The short summary of the problem is that if I migrate a VM VHDX storage from the EqualLogic on to any of the ReadyNAS appliances, accross the same storage network and running from the same hypervisor, the data migration takes an eternity and once the move completes the write performance is uterrly, utterly crippled.

 

Here are the ATTO stats:

 

Atto.png

 

Same VM, on the same 1GbE network. In the case of the above over 1x 1GbE, single path, all running on the same switches.

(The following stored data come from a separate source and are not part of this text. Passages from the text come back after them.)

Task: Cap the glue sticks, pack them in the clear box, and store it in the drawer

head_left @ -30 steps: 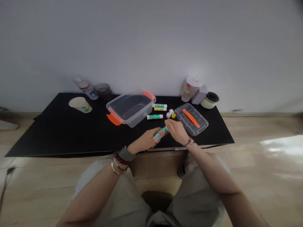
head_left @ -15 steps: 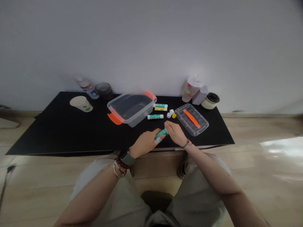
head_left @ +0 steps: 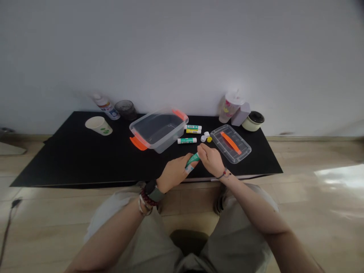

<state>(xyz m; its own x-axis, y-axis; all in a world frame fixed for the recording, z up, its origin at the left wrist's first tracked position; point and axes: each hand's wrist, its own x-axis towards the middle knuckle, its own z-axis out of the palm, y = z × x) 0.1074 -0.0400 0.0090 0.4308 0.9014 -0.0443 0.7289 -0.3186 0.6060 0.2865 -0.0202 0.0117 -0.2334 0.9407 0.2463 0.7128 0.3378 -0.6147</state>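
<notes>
Over the front edge of the table, my left hand (head_left: pixel 175 171) is closed around a green and white glue stick (head_left: pixel 193 159), held at a tilt. The fingers of my right hand (head_left: pixel 211 158) pinch its upper end, which they hide, so I cannot tell whether a cap is on it. Just beyond my hands lies another green glue stick (head_left: pixel 187 140). Behind that, a green glue stick (head_left: pixel 193 127) and a yellow one (head_left: pixel 193 131) lie side by side. Two white caps (head_left: pixel 203 138) and a yellow cap (head_left: pixel 209 139) sit close to my right hand.
Left of the glue sticks stands a clear plastic box (head_left: pixel 163 143) with orange latches. Its lid (head_left: pixel 243 152) lies at right. A paper cup (head_left: pixel 98 125), spray can (head_left: pixel 106 107) and dark cup (head_left: pixel 126 110) are at left; a tumbler (head_left: pixel 229 108), pale box (head_left: pixel 241 114) and lidded pot (head_left: pixel 252 122) at back right.
My right hand has turned slightly at the end of the glue stick, its fingers more curled. The left hand keeps its hold, and the things on the table lie as before.
</notes>
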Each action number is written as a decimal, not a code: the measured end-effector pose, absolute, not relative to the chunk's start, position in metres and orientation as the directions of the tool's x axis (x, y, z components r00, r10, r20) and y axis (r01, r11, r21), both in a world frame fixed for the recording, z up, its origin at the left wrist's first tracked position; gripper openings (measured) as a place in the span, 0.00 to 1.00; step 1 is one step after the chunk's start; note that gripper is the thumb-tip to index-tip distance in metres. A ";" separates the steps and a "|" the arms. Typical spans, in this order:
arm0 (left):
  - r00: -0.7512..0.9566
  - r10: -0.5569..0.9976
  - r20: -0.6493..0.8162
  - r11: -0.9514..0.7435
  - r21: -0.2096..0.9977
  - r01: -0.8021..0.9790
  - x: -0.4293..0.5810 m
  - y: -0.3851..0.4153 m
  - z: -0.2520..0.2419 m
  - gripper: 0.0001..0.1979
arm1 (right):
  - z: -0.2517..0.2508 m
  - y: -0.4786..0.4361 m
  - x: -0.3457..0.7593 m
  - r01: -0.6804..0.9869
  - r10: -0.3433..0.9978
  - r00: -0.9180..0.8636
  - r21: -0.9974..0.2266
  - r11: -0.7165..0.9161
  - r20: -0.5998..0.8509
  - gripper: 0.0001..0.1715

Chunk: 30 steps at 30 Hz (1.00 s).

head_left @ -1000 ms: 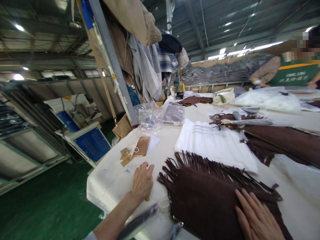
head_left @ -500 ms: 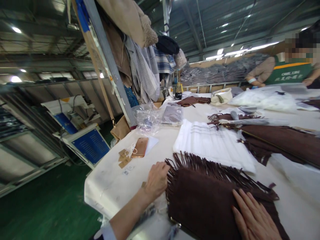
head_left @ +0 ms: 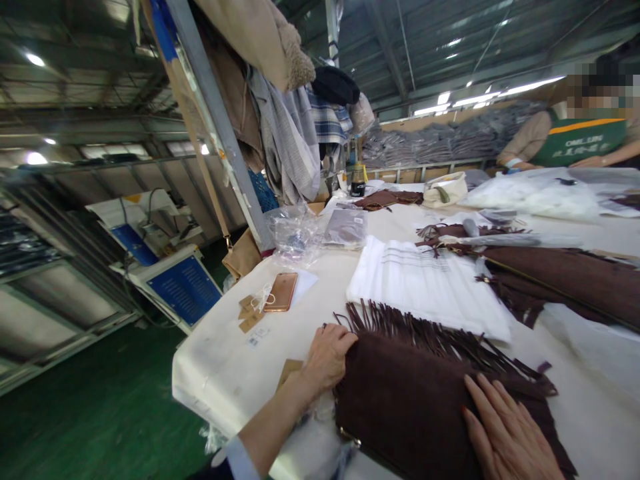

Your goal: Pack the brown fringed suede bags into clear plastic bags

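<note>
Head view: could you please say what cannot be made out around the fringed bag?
All head view.
Left hand: grip on the fringed bag hidden by its own back.
Right hand: wrist cut off by bottom edge.
Card tag: partly under the left wrist.
Sticker: print too small.

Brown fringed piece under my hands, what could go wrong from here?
1. The left hand sits where the fringe starts on the brown fringed piece; fingers could snag or tangle strands.
2. The piece lies close to the near edge of the table, over loose clear plastic, with only the right hand flat on it; it might slip off.
3. The phone lies not far from the table's side edge; a wide sweep could knock it down.
</note>
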State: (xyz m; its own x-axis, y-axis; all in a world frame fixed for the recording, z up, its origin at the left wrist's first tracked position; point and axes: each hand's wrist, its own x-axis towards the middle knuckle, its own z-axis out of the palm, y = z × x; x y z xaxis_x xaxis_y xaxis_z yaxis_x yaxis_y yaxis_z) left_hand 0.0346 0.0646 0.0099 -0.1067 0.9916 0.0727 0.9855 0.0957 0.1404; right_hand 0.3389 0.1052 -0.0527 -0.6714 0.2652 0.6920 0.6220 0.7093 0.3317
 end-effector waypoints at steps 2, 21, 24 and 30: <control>-0.166 0.983 0.077 0.152 0.161 0.975 0.032 0.067 0.007 0.18 | -0.052 0.104 0.340 0.610 0.268 -0.687 0.335 0.718 0.676 0.19; -0.175 0.981 0.085 0.162 0.140 0.977 0.024 -0.002 0.004 0.21 | -0.061 0.107 0.340 0.599 0.296 -0.633 0.210 0.773 0.715 0.21; -0.083 0.995 0.058 0.073 0.151 0.986 0.027 -0.003 0.001 0.21 | -0.061 0.107 0.341 0.606 0.291 -0.646 0.242 0.758 0.706 0.20; -0.225 0.968 0.113 0.218 0.071 0.973 0.015 -0.001 0.004 0.20 | -0.060 0.108 0.342 0.605 0.272 -0.661 0.284 0.744 0.699 0.20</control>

Moving the VM back to the EqualLogic storage takes a fraction of the time to move and the performance of the VM is instantly restored.

 

According to the ATTO data above the ReadyNAS should be offering better performance than the substantially more expensive EqualLogic, however in this condition these units are next to useless.

 

If I create an SMB share and perform a file copy of the storage network, I can get 113MB/s off of a file copy on a 1x1GbE NIC, with no problems. So it does not look like a network issue.

 

Does anyone have any ideas? I have one of the 3220's in a state that I can do anything to.

 

The only thing that I haven't done is try Flex-RAID instead of X-RAID, but these numbers do not look like a RAID parity calculation issue.

 

Many thanks,

25 Replies

Replies have been turned off for this discussion
  • To offer an update.

     

    I've now upgraded the firmware to 6.7.2, with no change in performance.

     

    I deleted the array and created a new RAID6 accross all 12 drives using FLEX-RAID instead of X-RAID. I let it write the parity overnight and complete the sync and re-tested The performance was worse.

     

    Next I deleted the RAID6, recreated it as a RAID0, and then repeated. The same problem, with similar dire write performance levels. The increase in the read performance is evident though.

     

    Again, keeping it single path, no-MPIO. During the VHDX copy into the iSCSI target, the NIC is unable to get higher than 700Mbps and the Max value on the NIC graph on the RN3220 shows 74.1M. The average value is about 450Mbps. Sending it the other way caps out at about 800Mbps (I would expect higher, but the test EqualLogic shelf is actually busy in production). There is however a very clear difference in write behaviours between the two.

     

    Sending the VHDX from the EqualLogic to the NetGear is bursting! It'll go 200, 700, 100, 300, 500, 400, 700, 200, 400, 600, 700, 400 and so on. Sending the VHDX back to the EqualLogic is completely stable at 800Mbps within a margin of ~40Kbps. It is as if the RN3220 has filled a buffer and had to back off.

     

    I've also tried it on a hypervisor that does not have Dell HIT installed on it in case the Dell DSM is being "anti-competitive". There was no change.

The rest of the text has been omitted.